§ **TASK**:
Apart from the images, the records below need to be copied exactly.

=== Begin Enclosure ===

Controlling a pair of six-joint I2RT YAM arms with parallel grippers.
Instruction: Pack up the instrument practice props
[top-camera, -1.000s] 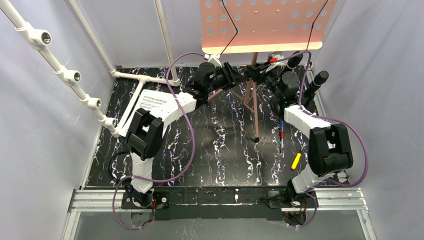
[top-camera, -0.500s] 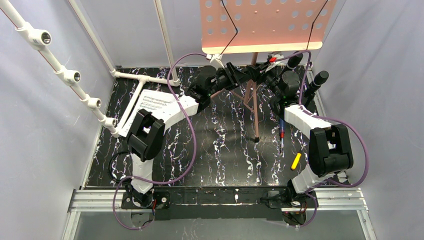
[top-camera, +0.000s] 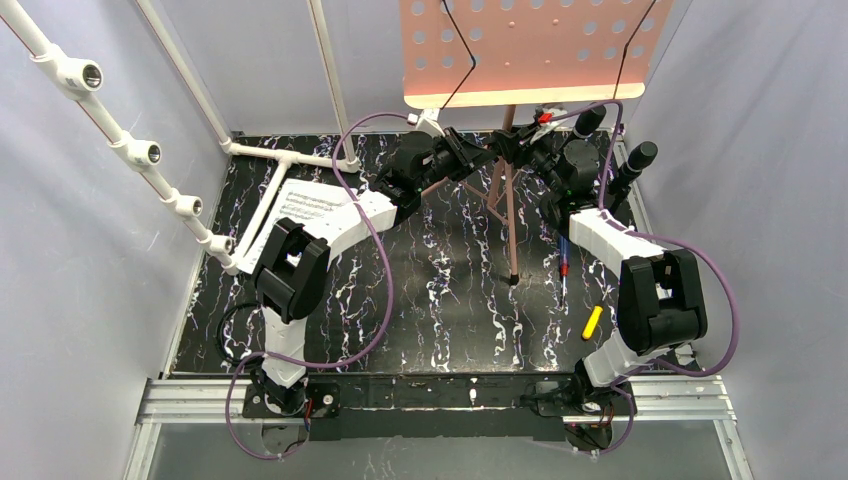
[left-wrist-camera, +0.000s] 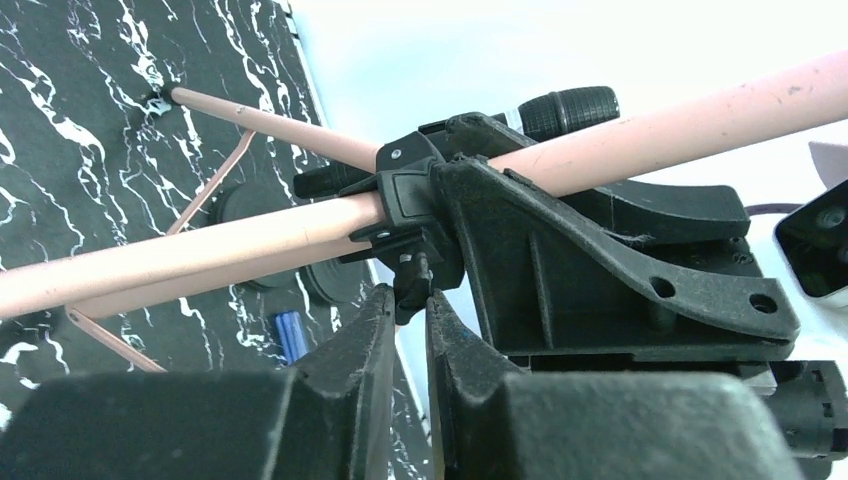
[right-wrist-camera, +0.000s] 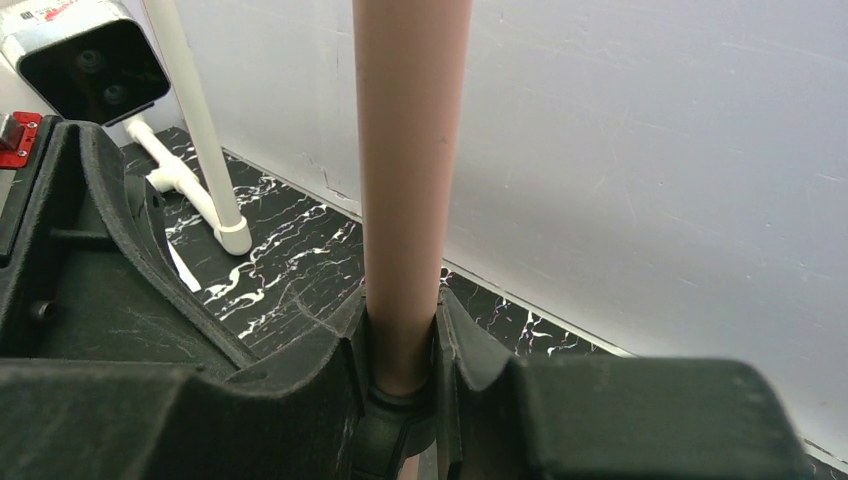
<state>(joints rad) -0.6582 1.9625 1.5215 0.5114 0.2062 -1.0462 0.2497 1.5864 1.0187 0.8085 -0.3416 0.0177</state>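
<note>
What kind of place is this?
Probably a robot test booth: pale walls enclose a black marbled table, two arms are bolted to an aluminium rail, and a salmon-pink perforated metal music desk stands inside.

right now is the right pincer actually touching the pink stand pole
Touching. The right wrist view shows the pink stand pole squeezed between both fingers of the right pincer, with no gap on either side.

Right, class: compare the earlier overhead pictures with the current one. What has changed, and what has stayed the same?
The left gripper reached in toward the stand's pink pole, rightward in the overhead view, and closed on the small black clamp knob on it. The right gripper stayed clamped on that pole. The music desk, sheet music and microphones did not visibly move.
</note>
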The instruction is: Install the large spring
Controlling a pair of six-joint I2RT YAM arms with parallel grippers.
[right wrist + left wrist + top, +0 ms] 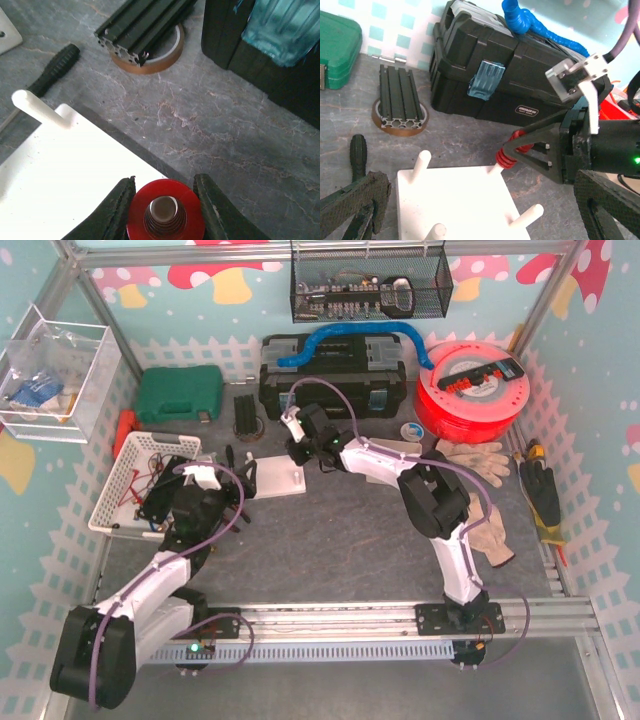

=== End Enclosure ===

§ **SOLVED EXERCISE**:
Controlling a pair of six-joint I2RT YAM arms with parallel grippers.
Instruction: Pack up the instrument practice props
[top-camera, -1.000s] 
[top-camera, -0.500s] 
[top-camera, +0.000s] 
[left-wrist-camera, +0.000s] 
[right-wrist-camera, +0.000s] 
<state>(joints rad) -0.6582 1.9625 1.5215 0.5114 0.2062 -1.0462 0.2497 1.5864 1.0187 0.8085 -0.3416 0.0177</state>
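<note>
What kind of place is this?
Probably a robot test booth: pale walls enclose a black marbled table, two arms are bolted to an aluminium rail, and a salmon-pink perforated metal music desk stands inside.

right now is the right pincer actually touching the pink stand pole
Touching. The right wrist view shows the pink stand pole squeezed between both fingers of the right pincer, with no gap on either side.

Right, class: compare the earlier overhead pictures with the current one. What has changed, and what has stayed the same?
The left gripper reached in toward the stand's pink pole, rightward in the overhead view, and closed on the small black clamp knob on it. The right gripper stayed clamped on that pole. The music desk, sheet music and microphones did not visibly move.
</note>
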The instruction is: Install the large spring
Controlling a pair of six-joint I2RT YAM arms with parallel grippers.
[right wrist + left wrist + top, +0 ms] 

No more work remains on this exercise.